(DATA SHOWN):
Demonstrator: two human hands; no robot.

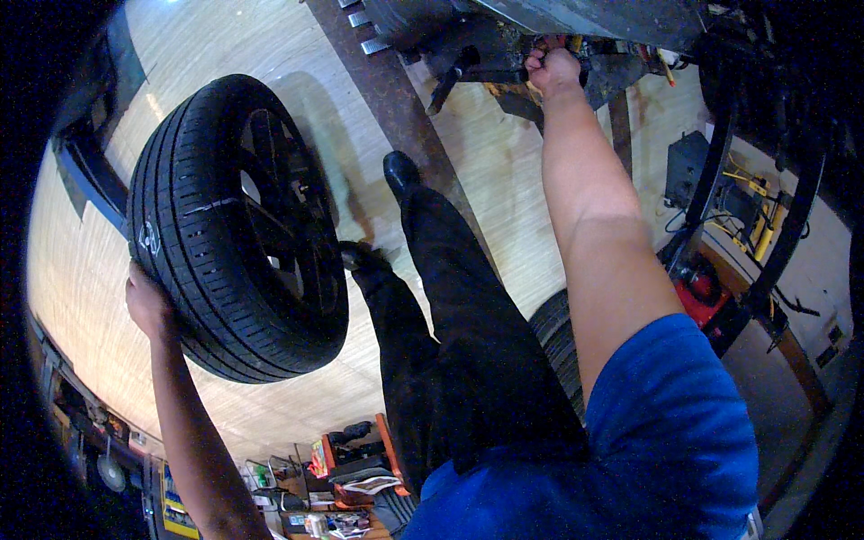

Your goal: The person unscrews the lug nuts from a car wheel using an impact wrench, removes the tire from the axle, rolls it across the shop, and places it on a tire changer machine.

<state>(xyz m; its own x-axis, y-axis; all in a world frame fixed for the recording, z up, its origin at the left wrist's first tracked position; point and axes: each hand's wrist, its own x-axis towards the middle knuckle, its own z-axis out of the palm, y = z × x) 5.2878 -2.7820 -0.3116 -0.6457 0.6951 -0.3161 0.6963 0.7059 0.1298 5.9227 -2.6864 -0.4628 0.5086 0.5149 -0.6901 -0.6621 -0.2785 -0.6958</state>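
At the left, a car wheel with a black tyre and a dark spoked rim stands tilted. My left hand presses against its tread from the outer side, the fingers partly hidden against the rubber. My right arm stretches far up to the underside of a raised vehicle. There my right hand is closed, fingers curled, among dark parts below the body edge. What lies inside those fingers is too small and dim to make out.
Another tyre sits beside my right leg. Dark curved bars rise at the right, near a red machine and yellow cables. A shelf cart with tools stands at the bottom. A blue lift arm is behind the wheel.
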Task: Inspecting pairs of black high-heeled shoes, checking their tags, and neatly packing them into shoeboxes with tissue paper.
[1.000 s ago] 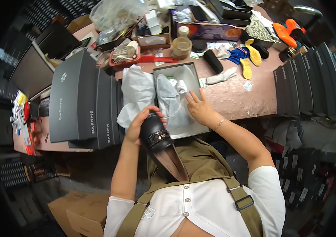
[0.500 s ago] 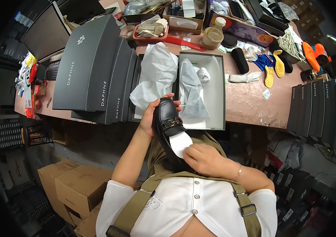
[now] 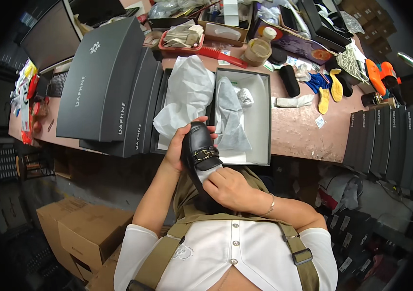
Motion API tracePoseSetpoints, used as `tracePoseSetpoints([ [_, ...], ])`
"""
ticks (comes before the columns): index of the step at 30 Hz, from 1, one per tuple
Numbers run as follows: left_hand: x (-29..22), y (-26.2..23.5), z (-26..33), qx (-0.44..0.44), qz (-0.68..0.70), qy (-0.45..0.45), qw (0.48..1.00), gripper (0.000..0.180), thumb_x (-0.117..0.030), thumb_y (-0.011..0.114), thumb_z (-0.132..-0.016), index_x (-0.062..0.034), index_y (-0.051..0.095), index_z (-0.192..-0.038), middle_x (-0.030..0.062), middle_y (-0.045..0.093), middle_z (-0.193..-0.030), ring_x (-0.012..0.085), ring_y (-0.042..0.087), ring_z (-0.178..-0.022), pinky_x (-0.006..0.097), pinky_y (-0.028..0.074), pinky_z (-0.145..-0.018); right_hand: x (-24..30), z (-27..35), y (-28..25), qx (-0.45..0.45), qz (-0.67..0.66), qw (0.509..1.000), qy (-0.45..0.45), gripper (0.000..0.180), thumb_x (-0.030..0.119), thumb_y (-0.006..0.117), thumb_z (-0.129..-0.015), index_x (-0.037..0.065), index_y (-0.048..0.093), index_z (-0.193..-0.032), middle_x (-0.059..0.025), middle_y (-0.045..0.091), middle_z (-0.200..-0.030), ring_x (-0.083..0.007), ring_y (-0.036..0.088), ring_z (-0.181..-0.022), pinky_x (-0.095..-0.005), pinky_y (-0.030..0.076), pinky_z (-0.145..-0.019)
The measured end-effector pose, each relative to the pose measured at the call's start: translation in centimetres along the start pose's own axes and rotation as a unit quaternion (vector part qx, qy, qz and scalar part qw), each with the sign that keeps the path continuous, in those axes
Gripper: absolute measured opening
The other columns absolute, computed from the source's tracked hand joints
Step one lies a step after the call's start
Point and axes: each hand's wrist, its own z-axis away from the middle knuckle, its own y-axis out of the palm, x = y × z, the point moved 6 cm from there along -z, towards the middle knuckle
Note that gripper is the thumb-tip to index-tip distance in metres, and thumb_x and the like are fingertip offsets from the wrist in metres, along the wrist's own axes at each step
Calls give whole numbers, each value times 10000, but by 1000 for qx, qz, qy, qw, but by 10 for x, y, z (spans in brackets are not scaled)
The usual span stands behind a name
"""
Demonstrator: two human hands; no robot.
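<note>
A cluttered pinkish workbench (image 3: pixel 298 133) fills the upper view. Just below its near edge, the left hand (image 3: pixel 177 148) grips a black loafer (image 3: pixel 200 150) by its side. The right hand (image 3: pixel 228 186) presses white paper (image 3: pixel 209 172) into its opening, fingers closed. At twelve o'clock sits an open shoebox (image 3: pixel 260 121); at ten, stacked grey boxes (image 3: pixel 102 87).

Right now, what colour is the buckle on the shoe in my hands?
Gold, on the black loafer; the head view shows it.
</note>
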Motion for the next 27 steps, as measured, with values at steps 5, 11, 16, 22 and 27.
tracePoseSetpoints([
  [5,-8,-3,7,-9,7,10,1000,561,-358,485,-918,-38,368,-1363,224,539,-1208,332,567,-1100,514,495,-930,7,4,11,18,-15,1000,5,79,116,609,-666,67,554,-694,-51,462,-693,-189,519,-651,-309,438,-595],
  [11,-3,-5,5,-5,52,15,999,574,-368,499,-908,-30,374,-1354,231,536,-1206,336,563,-1105,525,484,-942,-10,-17,3,11,51,999,-15,58,125,595,-678,87,552,-685,-30,464,-661,-166,517,-617,-307,373,-594],
  [16,-6,-15,15,-44,30,36,998,626,-382,502,-901,-32,343,-1395,228,526,-1236,336,548,-1144,529,479,-954,-31,-16,-6,113,-33,992,47,118,141,636,-782,29,623,-816,-84,578,-759,-239,583,-655,-349,452,-597],
  [22,-16,-12,17,-79,-105,-27,991,595,-354,499,-931,-38,346,-1412,184,580,-1155,282,615,-1030,415,532,-882,-248,6,-8,-14,116,902,415,435,238,624,-858,-12,513,-1196,-239,636,-931,-416,635,-825,-458,513,-717],
  [27,-13,-11,19,-86,-79,-11,993,547,-350,486,-947,-24,382,-1374,196,577,-1159,288,617,-1020,421,519,-898,-259,16,11,-117,-23,890,440,401,215,626,-841,-7,534,-1162,-226,644,-862,-366,658,-820,-413,525,-716],
])
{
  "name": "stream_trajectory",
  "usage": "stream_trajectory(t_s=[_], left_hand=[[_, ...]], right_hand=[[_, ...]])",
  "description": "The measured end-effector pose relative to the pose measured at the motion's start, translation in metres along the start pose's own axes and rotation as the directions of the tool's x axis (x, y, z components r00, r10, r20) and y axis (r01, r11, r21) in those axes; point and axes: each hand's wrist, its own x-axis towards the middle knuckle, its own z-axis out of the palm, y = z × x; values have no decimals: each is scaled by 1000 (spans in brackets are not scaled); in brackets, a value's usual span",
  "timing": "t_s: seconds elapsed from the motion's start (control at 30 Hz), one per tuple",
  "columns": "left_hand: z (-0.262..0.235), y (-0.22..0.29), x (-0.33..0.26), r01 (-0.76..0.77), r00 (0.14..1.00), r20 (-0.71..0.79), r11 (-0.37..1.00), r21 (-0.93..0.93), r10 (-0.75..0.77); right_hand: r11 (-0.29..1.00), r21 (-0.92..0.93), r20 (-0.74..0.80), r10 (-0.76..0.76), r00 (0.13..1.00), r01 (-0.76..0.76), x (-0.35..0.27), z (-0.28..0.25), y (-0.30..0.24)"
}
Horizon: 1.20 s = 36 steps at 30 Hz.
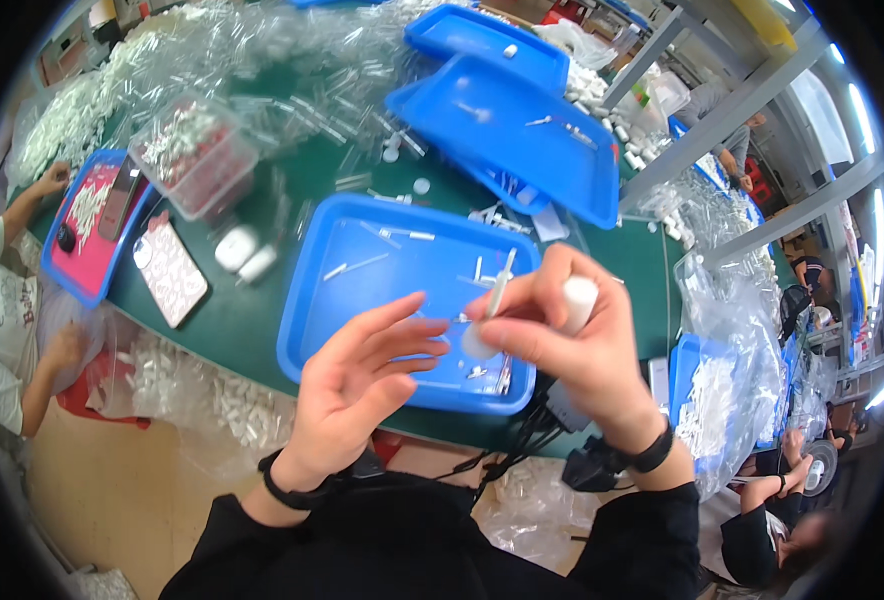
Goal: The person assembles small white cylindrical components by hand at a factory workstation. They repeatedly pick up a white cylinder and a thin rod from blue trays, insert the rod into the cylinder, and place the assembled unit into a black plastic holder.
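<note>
My right hand (592,350), raised over the right side of a blue tray (297,310), pinches a thin whitish stick (503,282) between thumb and fingertips. A round, pale disc-like end (478,342) shows just below the pinch. Tucked among the same hand's other fingers is a white cylindrical cap (580,298). My left hand (347,385) hovers over the near part of the tray, fingers spread and nothing in them. Inside the tray lie slim clear and white sticks (362,265) and several small parts, partly hidden by my hands.
Stacked blue trays (532,125) stand behind. A clear box (197,160), a patterned phone (170,272) and a white earphone case (236,248) sit to the left. Clear tubes and bags (312,60) cover the far table. A co-worker's hand (57,178) touches a red-lined tray (87,215).
</note>
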Motion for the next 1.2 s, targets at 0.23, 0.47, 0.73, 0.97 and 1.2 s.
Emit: stream_trajectory(t_s=[0.23, 0.47, 0.73, 0.97, 1.2], left_hand=[[-16, -15, -19, 64, 995, 85, 994, -87, -57], [-9, -8, -25, -179, 984, 64, 951, 253, 168], [-8, 1, -26, -398, 917, 213, 720, 569, 339], [-7, 4, -27, -361, 927, 158, 689, 629, 341], [-7, 5, -28, -360, 933, 237, 698, 619, 271]], right_hand=[[941, -152, -17, -307, 951, 301, -36, 22, 39], [769, -585, 142, -216, 966, 258, -51, 2, 9], [807, -503, 37, -337, 941, 309, -61, -3, 10], [684, -572, 171, -440, 882, 452, -64, -6, 12], [581, -637, 268, -449, 852, 506, -62, -3, 23]])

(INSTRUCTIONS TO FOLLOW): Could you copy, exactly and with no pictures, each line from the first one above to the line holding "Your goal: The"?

(ANSWER):
Demonstrator: two human hands; no robot.


Your goal: The person unscrews the lug nuts from a car wheel using an impact wrench, removes the tire from the axle, rolls it across the shop, and places it on a tire changer machine.

No further output is needed here.